#### ACTION ITEM
Pictures aside, repeat the listing below exactly.

#### PROVIDED DATA
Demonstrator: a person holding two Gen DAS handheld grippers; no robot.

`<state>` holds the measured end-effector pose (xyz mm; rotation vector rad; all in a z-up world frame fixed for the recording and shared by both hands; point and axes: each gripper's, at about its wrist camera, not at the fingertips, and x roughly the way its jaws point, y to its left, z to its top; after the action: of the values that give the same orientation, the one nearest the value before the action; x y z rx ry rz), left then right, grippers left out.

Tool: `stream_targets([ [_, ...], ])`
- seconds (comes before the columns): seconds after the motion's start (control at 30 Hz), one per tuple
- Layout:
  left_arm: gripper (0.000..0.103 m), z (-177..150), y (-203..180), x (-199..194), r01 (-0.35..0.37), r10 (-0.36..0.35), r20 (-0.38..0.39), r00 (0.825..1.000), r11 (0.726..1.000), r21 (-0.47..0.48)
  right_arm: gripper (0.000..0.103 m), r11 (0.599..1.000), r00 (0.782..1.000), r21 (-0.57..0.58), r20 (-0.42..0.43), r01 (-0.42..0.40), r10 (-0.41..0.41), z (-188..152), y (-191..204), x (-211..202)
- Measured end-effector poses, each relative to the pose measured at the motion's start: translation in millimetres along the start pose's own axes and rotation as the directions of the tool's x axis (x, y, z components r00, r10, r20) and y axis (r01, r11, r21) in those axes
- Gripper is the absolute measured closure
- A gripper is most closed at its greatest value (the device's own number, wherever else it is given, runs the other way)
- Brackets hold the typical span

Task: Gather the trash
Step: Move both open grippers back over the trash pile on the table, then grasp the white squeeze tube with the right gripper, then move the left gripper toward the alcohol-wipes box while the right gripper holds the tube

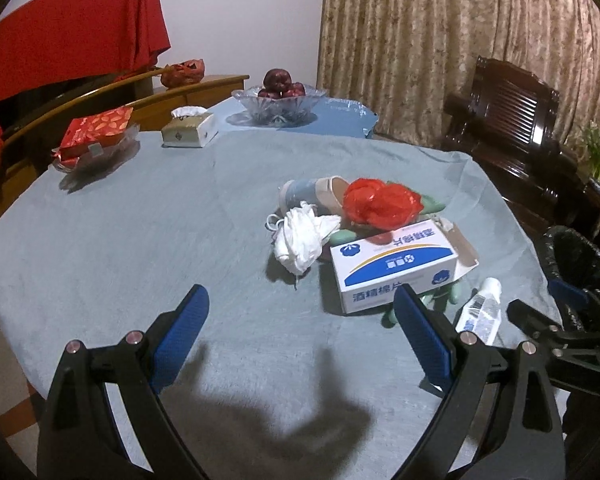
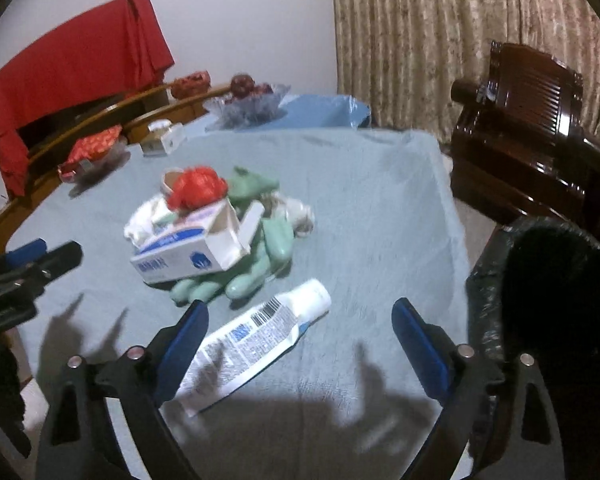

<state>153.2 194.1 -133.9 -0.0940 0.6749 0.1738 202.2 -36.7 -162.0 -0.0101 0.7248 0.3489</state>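
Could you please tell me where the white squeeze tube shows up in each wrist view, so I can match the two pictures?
Left wrist view: the white squeeze tube lies low on the right, just beyond the near jaw, right of the blue-and-white box.
Right wrist view: low centre, slanting across the tablecloth, its flat end by the left jaw.
Shared landmark: the crumpled red plastic bag atop the trash pile.

Two close, down-tilted wrist views, both over the trash pile (image 1: pixel 356 236).
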Motion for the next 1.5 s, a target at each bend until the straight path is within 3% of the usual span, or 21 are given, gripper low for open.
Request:
stream_targets([
  [0.23,0.012,-2.3,-2.0,19.2,0.006,-0.006,-0.024,1.000,1.000,0.003,0.025,1.000,0.998,0.025,-0.069,0.001,0.001,-7.3,-6.1,21.4],
  [0.33,0.019,-2.5,-2.6,25.8,0.015,-0.015,-0.033,0.999,1.000,0.003,0.026,1.000,0.997,0.027,-0.083,-0.002,0.004,-7.1,-7.2,26.9],
  [0.43,0.021,-2.3,-5.0,32.7,0.031,-0.030,-0.047,0.998,0.999,0.009,0.034,0.999,0.993,0.027,-0.112,-0.017,0.020,-6.1,-6.8,35.9],
  [0.6,0.024,-0.7,-11.1,44.1,0.065,-0.064,-0.064,0.996,0.998,0.019,0.035,0.998,0.988,0.026,-0.143,-0.057,0.060,-4.7,-0.3,44.9],
  [0.77,0.032,0.8,-14.5,55.5,0.092,-0.090,-0.085,0.992,0.996,0.011,0.064,0.992,0.981,0.017,-0.142,-0.128,0.129,-2.5,5.1,46.5],
  [0.93,0.037,0.0,-16.6,60.8,0.111,-0.110,-0.098,0.989,0.994,0.007,0.078,0.981,0.974,0.067,-0.126,-0.180,0.187,4.1,-3.7,45.0],
  [1.23,0.048,-5.2,-35.9,62.5,0.199,-0.196,-0.130,0.972,0.980,0.006,0.080,0.993,0.988,0.000,-0.100,-0.116,0.115,19.0,-8.1,37.1],
  [1.5,0.045,-2.4,-32.3,59.4,0.157,-0.155,-0.111,0.982,0.988,0.007,0.077,0.993,0.984,0.036,-0.131,-0.113,0.117,13.0,-15.1,47.1],
])
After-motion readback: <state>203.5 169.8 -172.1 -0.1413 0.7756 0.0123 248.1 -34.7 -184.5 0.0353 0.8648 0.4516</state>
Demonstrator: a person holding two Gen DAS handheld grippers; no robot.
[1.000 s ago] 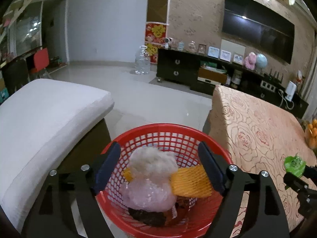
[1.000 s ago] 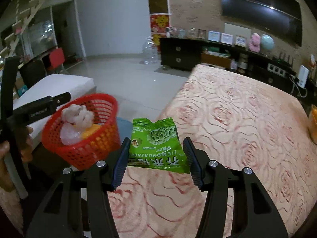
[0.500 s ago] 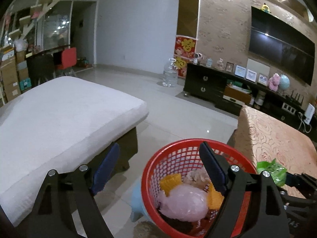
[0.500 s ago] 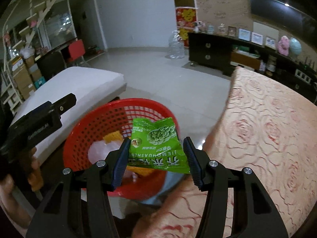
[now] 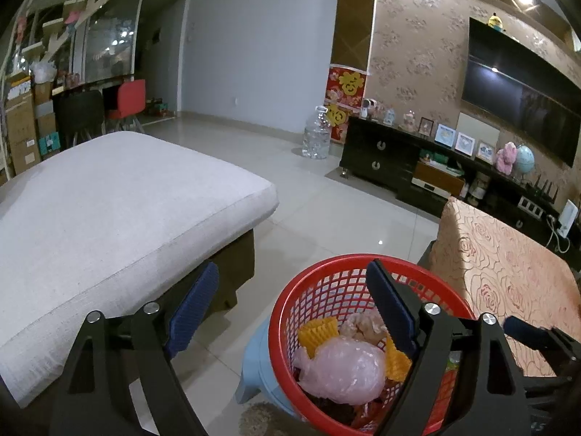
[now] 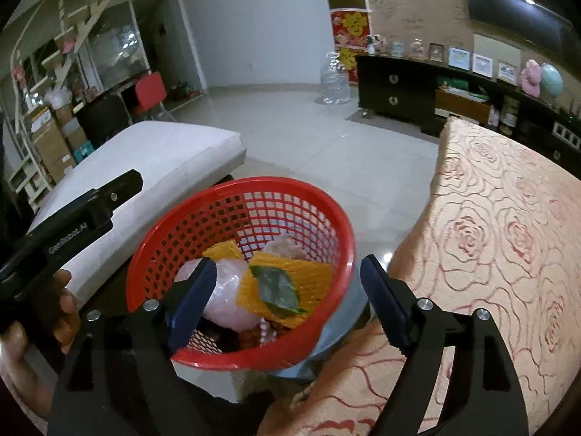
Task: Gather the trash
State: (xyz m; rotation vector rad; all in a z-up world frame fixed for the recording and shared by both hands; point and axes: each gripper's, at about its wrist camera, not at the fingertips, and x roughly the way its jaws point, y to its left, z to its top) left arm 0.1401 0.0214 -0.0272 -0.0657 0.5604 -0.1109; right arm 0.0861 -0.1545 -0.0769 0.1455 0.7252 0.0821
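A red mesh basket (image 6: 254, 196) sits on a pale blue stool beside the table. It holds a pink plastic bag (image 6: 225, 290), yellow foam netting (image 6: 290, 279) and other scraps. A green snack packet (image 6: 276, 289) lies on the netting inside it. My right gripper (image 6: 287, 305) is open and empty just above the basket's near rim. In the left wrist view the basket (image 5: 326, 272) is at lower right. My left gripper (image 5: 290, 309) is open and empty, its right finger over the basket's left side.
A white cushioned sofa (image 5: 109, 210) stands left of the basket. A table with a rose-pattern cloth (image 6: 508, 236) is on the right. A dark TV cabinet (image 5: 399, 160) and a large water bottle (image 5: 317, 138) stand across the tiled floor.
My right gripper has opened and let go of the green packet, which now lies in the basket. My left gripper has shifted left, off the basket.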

#### TASK RESPONSE
Demonstrator: a person holding two Gen DAS handheld grippers; no robot.

`<state>` holds the measured end-effector pose (xyz mm; rotation vector rad; all in a z-up world frame fixed for the recording and shared by both hands; point and axes: each gripper's, at about its wrist camera, not at the fingertips, and x roughly the way its jaws point, y to its left, z to its top; after the action: of the values that give the same orientation, the one nearest the value before the action; x y z rx ry rz), left then right, grippers left out.

Tool: `stream_targets([ [_, ...], ])`
- seconds (comes before the columns): seconds after the motion's start (control at 30 Hz), one per tuple
- Layout:
  left_arm: gripper (0.000..0.103 m), z (-177..150), y (-203..180), x (-199..194), r01 (-0.35..0.37), r10 (-0.36..0.35), r20 (-0.38..0.39), r00 (0.825..1.000), r11 (0.726..1.000), r21 (-0.47..0.48)
  right_arm: gripper (0.000..0.103 m), r11 (0.599..1.000), r00 (0.782..1.000), r21 (-0.57..0.58), r20 (-0.42..0.43), r01 (-0.42..0.40), r10 (-0.41..0.41), z (-188..152), y (-191..204), x (-211..202)
- Measured end-effector poses, each relative to the pose measured at the motion's start: translation in millimetres along the start pose's own axes and rotation as the directions of the tool's x axis (x, y, z components r00, r10, r20) and y axis (r01, r11, r21) in those axes
- Gripper is the absolute measured closure
- A gripper is most closed at its greatest value (the device's own number, wherever else it is given, runs the other way)
- Brackets hold the typical span

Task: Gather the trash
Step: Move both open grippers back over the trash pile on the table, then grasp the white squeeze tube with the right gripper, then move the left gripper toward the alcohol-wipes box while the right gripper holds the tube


<state>153.2 194.1 -133.9 -0.0940 0.6749 0.1738 202.2 -36.7 -162.0 -0.0101 0.7248 0.3489</state>
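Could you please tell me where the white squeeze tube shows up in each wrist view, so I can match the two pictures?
Left wrist view: the white squeeze tube lies low on the right, just beyond the near jaw, right of the blue-and-white box.
Right wrist view: low centre, slanting across the tablecloth, its flat end by the left jaw.
Shared landmark: the crumpled red plastic bag atop the trash pile.

Two close, down-tilted wrist views, both over the trash pile (image 1: pixel 356 236).
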Motion for the next 1.5 s, a target at each bend until the straight path is within 3% of the usual span, or 21 are given, gripper low for open.
Request:
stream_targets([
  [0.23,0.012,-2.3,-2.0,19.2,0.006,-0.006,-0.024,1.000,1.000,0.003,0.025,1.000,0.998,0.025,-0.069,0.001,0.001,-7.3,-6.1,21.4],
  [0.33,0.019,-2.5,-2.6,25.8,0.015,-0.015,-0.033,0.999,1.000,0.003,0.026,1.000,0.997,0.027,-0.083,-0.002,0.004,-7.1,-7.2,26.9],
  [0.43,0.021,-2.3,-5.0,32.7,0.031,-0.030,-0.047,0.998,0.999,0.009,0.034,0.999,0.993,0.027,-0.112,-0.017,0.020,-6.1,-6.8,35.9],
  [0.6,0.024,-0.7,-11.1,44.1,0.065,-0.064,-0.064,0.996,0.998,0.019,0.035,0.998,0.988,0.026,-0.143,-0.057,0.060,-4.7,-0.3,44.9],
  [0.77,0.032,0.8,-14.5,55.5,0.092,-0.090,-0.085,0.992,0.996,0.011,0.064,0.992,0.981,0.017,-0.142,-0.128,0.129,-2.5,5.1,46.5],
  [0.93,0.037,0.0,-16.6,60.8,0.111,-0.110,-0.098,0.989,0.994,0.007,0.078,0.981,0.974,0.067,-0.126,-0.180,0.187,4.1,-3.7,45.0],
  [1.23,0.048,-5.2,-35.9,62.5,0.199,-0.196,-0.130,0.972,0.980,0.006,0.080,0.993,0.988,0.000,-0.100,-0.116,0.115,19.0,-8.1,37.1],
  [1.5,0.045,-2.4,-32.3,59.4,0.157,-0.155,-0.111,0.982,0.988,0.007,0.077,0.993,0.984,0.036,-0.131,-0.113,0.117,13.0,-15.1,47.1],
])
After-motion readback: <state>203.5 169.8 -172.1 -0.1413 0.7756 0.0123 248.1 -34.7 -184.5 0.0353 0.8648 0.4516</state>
Demonstrator: a person holding two Gen DAS handheld grippers; no robot.
[1.000 s ago] 
[1.000 s ago] 
[0.500 s ago] 
[0.500 s ago] 
[now] 
[now] 
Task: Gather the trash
State: (xyz m; rotation vector rad; all in a z-up world frame fixed for the recording and shared by both hands; point and axes: each gripper's, at about its wrist camera, not at the fingertips, and x roughly the way its jaws point, y to its left, z to its top) left arm 0.1401 0.0214 -0.0272 -0.0657 0.5604 -0.1109; right arm 0.0861 -0.1545 -0.0769 0.1455 0.7252 0.0821
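A red mesh basket (image 6: 254, 196) sits on a pale blue stool beside the table. It holds a pink plastic bag (image 6: 225, 290), yellow foam netting (image 6: 290, 279) and other scraps. A green snack packet (image 6: 276, 289) lies on the netting inside it. My right gripper (image 6: 287, 305) is open and empty just above the basket's near rim. In the left wrist view the basket (image 5: 326, 272) is at lower right. My left gripper (image 5: 290, 309) is open and empty, its right finger over the basket's left side.
A white cushioned sofa (image 5: 109, 210) stands left of the basket. A table with a rose-pattern cloth (image 6: 508, 236) is on the right. A dark TV cabinet (image 5: 399, 160) and a large water bottle (image 5: 317, 138) stand across the tiled floor.
My right gripper has opened and let go of the green packet, which now lies in the basket. My left gripper has shifted left, off the basket.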

What was requested is fully covered by this answer.